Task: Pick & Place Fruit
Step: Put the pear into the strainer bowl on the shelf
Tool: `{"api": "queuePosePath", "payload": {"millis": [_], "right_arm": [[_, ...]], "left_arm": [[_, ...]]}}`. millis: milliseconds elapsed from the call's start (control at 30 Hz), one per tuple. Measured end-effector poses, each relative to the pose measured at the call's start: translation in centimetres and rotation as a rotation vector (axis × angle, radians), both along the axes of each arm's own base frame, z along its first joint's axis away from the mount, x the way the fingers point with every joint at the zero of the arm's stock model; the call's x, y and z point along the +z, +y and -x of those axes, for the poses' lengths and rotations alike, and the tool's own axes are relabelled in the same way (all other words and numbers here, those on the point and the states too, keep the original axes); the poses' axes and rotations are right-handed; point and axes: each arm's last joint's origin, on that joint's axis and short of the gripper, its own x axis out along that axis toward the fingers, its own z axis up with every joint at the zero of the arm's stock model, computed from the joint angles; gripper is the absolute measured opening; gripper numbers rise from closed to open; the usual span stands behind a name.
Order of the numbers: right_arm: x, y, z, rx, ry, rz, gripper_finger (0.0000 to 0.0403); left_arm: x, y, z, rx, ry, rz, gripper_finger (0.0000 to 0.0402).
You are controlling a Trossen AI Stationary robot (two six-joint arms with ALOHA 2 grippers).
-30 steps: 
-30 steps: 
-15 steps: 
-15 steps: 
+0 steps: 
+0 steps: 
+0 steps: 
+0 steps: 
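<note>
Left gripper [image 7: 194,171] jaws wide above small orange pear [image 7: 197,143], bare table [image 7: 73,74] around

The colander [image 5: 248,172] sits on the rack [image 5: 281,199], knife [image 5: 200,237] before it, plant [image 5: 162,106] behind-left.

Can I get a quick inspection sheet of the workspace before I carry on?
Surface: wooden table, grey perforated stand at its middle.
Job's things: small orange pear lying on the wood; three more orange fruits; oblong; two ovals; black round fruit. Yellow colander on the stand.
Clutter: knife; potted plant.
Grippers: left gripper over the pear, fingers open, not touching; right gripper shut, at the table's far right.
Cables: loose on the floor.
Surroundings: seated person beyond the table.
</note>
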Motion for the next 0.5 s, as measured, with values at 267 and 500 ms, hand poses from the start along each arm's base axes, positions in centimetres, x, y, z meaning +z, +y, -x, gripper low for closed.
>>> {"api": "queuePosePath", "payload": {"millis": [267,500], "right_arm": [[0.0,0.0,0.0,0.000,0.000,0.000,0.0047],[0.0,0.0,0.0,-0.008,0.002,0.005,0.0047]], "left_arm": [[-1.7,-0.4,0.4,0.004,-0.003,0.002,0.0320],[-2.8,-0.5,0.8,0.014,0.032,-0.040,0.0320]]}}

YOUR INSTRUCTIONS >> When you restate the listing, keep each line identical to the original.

RESPONSE TO THE TASK >>
Task: Pick & Place Fruit
Step: Put the pear into the strainer bowl on the shelf
Tool: `{"api": "queuePosePath", "payload": {"millis": [_], "right_arm": [[_, ...]], "left_arm": [[_, ...]]}}`. millis: milliseconds elapsed from the call's start (control at 30 Hz), one per tuple. Measured end-effector poses, each relative to the pose measured at the call's start: translation in centimetres and rotation as a rotation vector (axis × angle, radians), both along the axes of each arm's own base frame, z along its first joint's axis away from the mount, x the way the fingers point with every joint at the zero of the arm's stock model; the call's x, y and z point along the +z, +y and -x of those axes, for the poses' lengths and rotations alike, and the tool's own axes are relabelled in the same way (all other words and numbers here, those on the point and the states too, keep the original axes); the poses' axes and rotations are right-handed; point and axes: each arm's last joint's origin, on that joint's axis and short of the gripper, its own x axis out along that axis toward the fingers, its own z axis up with every joint at the zero of the arm's stock model, computed from the joint angles; gripper is the absolute measured opening; gripper numbers rise from closed to open; the usual span stands behind a name.
Order of the numbers: right_arm: x, y, z, rx, ry, rz, gripper_finger (0.0000 to 0.0403); left_arm: x, y, z, rx, ry, rz, gripper_finger (0.0000 to 0.0402).
You are controlling a Trossen AI Stationary robot (two six-joint arms with ALOHA 2 grippers).
-30 steps: 
-30 steps: 
-15 steps: 
-15 steps: 
+0 steps: 
+0 steps: 
+0 steps: 
+0 steps: 
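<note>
Left gripper [image 7: 194,171] jaws wide above small orange pear [image 7: 197,143], bare table [image 7: 73,74] around

The colander [image 5: 248,172] sits on the rack [image 5: 281,199], knife [image 5: 200,237] before it, plant [image 5: 162,106] behind-left.

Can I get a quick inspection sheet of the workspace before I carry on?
Surface: wooden table, grey perforated stand at its middle.
Job's things: small orange pear lying on the wood; three more orange fruits; oblong; two ovals; black round fruit. Yellow colander on the stand.
Clutter: knife; potted plant.
Grippers: left gripper over the pear, fingers open, not touching; right gripper shut, at the table's far right.
Cables: loose on the floor.
Surroundings: seated person beyond the table.
</note>
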Motion for the next 0.5 s, as measured, with values at 267 and 500 ms, hand poses from the start along each arm's base axes, positions in centimetres, x, y, z meaning +z, +y, -x, gripper low for closed.
>>> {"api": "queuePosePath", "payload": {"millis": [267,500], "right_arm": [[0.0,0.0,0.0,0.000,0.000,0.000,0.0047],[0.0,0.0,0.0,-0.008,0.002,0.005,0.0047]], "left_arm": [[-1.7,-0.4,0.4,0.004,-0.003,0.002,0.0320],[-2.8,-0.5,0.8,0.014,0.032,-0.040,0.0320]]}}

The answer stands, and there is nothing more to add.